Mainly in the plain
My Fair Lady
My Fair Lady is a Nescafé frothé—sweet, light and bubbly. There’s no pretense in this classic musical; it’s all about entertainment. It’s not experimental; it’s not existential; it’s simply lovely. Or loverly, if you’re into Cockney flower-seller speak.
As with other Runaway Stage Productions musicals, this rendition of Lerner and Loewe’s My Fair Lady is quite sparse in props, staging and flash, but lush in heart and enthusiasm. It even has a live orchestra to back it up—a welcome addition, though the mostly young musicians are equipped with more enthusiasm than correct notes. But because even Sacramento Ballet’s Nutcracker has ditched its live orchestra, it’s a rare chance to see, and have young audiences witness, the marriage between music and theater.
Runaway has assembled first-rate talent for its first-tier actors, and earnest singers and dancers for the backgrounders. And, of course, all of them are armed with one of the classiest musicals around—a good, solid story backed by singable, memorable tunes.
Taken from George Bernard Shaw’s play Pygmalion, the musical My Fair Lady opens with poor English flower seller Eliza Doolittle (Pheonix Vaughn) trying to push petals onto an esteemed passerby—the linguist Professor Henry Higgins (Jim Lane). Eliza’s heavy Cockney accent and goofy grammar grates Higgins’ gears—“by law, she should be taken out and hung, for the cold-blooded murder of the English tongue.” But his friend Colonel Pickering (Joel Ellinwood) sees the ultimate challenge. The colonel bets the professor that he can’t change Eliza from a street urchin into a society lady. The professor takes the challenge, and the bet is on, with diction and manner lessons aplenty.
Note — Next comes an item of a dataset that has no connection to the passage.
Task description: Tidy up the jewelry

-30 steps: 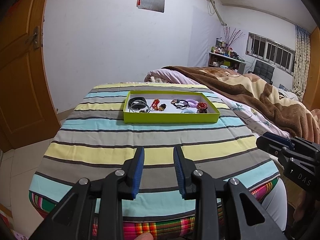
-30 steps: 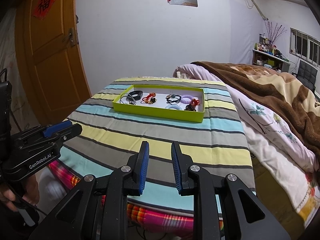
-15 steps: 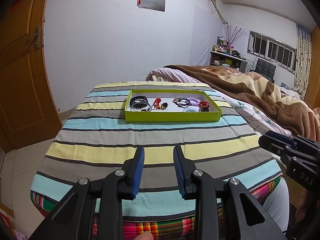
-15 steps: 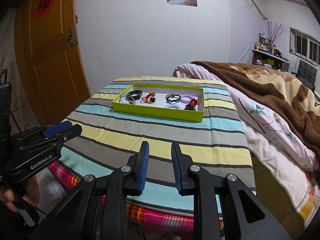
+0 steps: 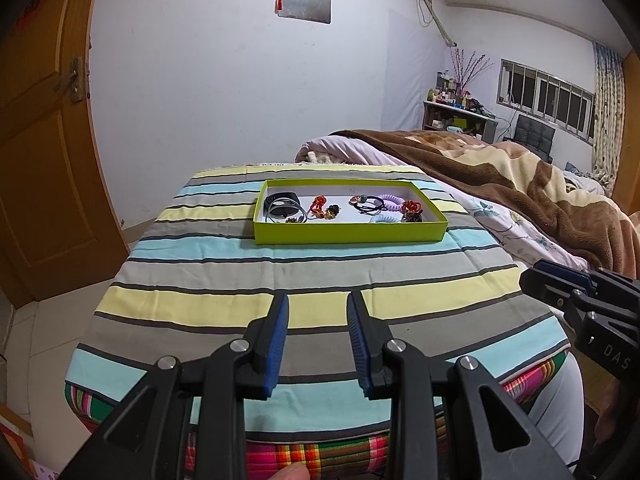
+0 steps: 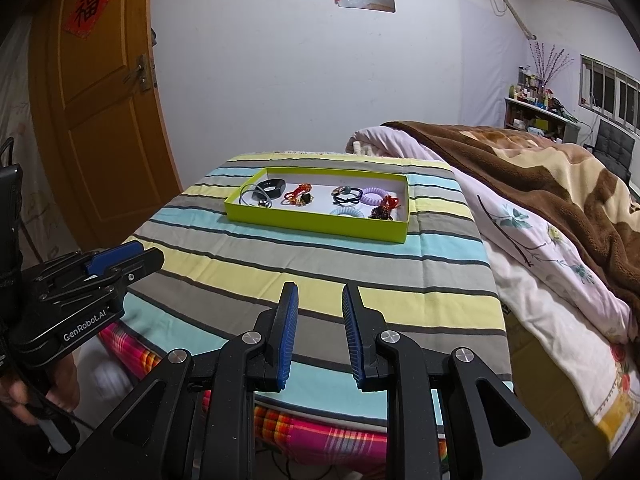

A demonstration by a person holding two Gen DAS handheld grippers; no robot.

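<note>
Jewelry tray (image 5: 348, 236) lies well beyond both grippers' spread, empty fingers (image 5: 278, 332)

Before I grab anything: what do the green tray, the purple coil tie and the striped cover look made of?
Green tray: probably matte cardboard, thin straight walls, white inside. Purple coil tie: likely smooth plastic, spiral ridges with a slight sheen. Striped cover: woven fabric, soft wrinkles and a draped edge.

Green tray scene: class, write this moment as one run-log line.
phase: start | left tongs: open, empty | right tongs: open, empty | green tray: jewelry inside, untouched
</note>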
But, as it turns out, the professor has a lot to learn himself in matters of the heart and mind.
My Fair Lady is blooming with great musical numbers, witty and whistle-friendly—“Why Can’t the English,” “Wouldn’t It Be Loverly,” “With a Little Bit O’ Luck,” “I Could Have Danced All Night” and “Get Me to the Church on Time.” It’s armed with old-fashioned charm, old-school chauvinism and overall showbiz razzmatazz.
The three leads—Vaughn, Lane and Ellinwood—have great chemistry, timing and musical voices and make a true team. Other standouts are Jason Stevens as suitor Freddy; Brian McCann as Eliza’s dad, Alfred; and Bob Baxter and Brad Rupp as Alfred’s comedic sidekicks. The costumes are handsome, especially the black-and-white Ascot scene.
After a strong beginning, the second half loses steam, with the cast lagging in energy and the orchestra misplacing timing and notes. But, in the end, this is a collaborative effort of true musical lovers, by true musical lovers for true musical lovers.